I think that you can then make the following adjustments if we're talking about a limit - at a minimum add half a degree to a degree or so by moving the heatwave from the early September period to late August. This would give you about another half an hour or so of daylight, possibly a little more, and hence you'd expect the outcome to have been warmer. Then, you add a degree or so perhaps to account for modern warming, so that probably pushes the envelope to around 38C for late August, probably 37C for early September.

However, you then have to ask how realistic that is a scenario.
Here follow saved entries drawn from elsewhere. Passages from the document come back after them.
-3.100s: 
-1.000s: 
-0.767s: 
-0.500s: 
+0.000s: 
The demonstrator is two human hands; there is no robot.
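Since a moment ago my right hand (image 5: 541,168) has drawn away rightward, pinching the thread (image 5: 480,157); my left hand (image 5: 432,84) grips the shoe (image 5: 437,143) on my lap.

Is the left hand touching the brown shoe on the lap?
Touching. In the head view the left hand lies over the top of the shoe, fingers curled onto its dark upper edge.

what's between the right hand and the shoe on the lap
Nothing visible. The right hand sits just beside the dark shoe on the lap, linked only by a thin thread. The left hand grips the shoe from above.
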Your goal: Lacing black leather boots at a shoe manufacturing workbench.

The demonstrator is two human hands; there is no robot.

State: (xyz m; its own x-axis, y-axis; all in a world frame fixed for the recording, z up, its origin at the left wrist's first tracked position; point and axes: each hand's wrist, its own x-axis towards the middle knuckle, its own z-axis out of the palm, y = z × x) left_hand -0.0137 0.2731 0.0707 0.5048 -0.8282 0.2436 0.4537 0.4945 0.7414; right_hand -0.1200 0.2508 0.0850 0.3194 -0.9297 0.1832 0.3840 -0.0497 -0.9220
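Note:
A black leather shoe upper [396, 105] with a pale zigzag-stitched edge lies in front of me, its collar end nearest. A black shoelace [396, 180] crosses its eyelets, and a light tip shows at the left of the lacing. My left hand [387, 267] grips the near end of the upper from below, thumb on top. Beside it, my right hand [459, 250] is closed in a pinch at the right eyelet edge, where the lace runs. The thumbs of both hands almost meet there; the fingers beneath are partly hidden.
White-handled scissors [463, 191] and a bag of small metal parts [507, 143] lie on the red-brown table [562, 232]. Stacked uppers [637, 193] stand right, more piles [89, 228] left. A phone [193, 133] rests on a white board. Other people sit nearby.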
You could quite well argue that the combination of an extreme late-season plume and a very dry summer to precede it was such a rare event that it might have been a 1 in 1000 year event at the time. That could well mean that even now it would require a 1 in 100 year event to match it. Numbers are hypothetical, but you take the point.

I do think that given we've seen a few attempts to challenge the 1906 record in recent years (2016 and 2023 only 2-3C below it) that we might break it within the next 10-20 years. But I think the odds of breaking it by a very substantial margin, like the upper limit I suggested of pushing the record all the way to 37C for early September, seem much lower.

In terms of this year specifically - I don't expect it to be challenged. Only one or two rogue ensemble members have even showed a raw 35C, let alone anything above that, so the probability is very low. The most recent GFS 12z has also dropped the very hot outliers - for the moment at least we look to be coalescing around an outcome in the high 20s or low 30s. Mid 30s was never looking likely and now looks even more unlikely.

 

 

 

  • Insightful 1
Posted
  • Location: Coventry
  • Weather Preferences: anticyclonic unless a snow storm
  • Location: Coventry
Posted

 damianslaw excellent prediction for both temp and August too. You are the closest temperature prediction by 0.1C.